この記事では、最新の改定情報に加え、2026年に65歳の節目を迎える昭和36年生まれの方に向けて、最新の「年金目安額」とともに、受給のために欠かせない「年金の手続き」を整理して解説します。
1. 【最新 年金改定率】令和8年度(2026年度)の年金額はいくらになる?
2026年1月23日、総務省公表の「令和7年平均消費者物価指数」を受け、令和8年度(2026年度)の年金額は4年連続の引き上げとなることが公表されました。

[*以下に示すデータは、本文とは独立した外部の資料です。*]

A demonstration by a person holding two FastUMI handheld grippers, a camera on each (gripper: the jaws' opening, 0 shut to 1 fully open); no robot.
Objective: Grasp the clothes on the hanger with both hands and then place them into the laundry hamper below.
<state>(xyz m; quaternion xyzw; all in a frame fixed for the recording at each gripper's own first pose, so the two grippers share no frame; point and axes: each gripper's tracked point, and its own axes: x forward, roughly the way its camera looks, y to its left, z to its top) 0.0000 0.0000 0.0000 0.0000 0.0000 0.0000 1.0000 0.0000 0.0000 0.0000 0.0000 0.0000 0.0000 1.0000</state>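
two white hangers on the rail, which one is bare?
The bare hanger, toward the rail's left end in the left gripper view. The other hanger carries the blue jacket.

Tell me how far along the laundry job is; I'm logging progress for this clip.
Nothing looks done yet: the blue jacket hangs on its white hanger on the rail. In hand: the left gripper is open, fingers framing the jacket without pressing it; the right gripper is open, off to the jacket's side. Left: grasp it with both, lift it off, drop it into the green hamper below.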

物価高が続く中、受給者にとっては家計の支えとなるニュースと言えるでしょう。
1.1 2026年度:国民年金は1.9%、厚生年金(報酬比例部分)は2.0%の増額
2026年度の年金額の例
出所:厚生労働省「令和8年度の年金額改定についてお知らせします 年金額は前年度から国民年金(基礎年金)が 1.9%の引上げ 厚生年金(報酬比例部分)が 2.0%の引上げです」
- 老齢基礎年金(老齢基礎年金(満額):1人分):7万608 円(対前年度比+1300 円)
- 厚生年金(夫婦2人分の老齢基礎年金を含む標準的な年金額):23万7279 円(前年度比+4495 円)
※1 昭和31年4月1日以前生まれの方の老齢基礎年金(満額1人分)は、月額 7万408 円(対前年度比+1300 円)です。
※2 男性の平均的な収入(平均標準報酬(賞与含む月額換算)45.5 万円)で 40 年間就業した場合に受け取り始める年金(老齢厚生年金と2人分の老齢基礎年金(満額))の給付水準です。
上記はあくまで「モデル世帯」の数字です。実際には、現役時代の働き方や年金への加入期間、収入によって老後の年金額には大きな個人差が生じます。「自分はモデルケースとは違うから、いくらもらえるか予想がつかない」という方も多いるでしょう。
そこで、今回の改定に合わせて厚生労働省が公表した、「多様なライフコースに応じた年金額(概算)」を確認します。就業形態や年収が受給額にどう反映されるかを具体的に示した推計値です。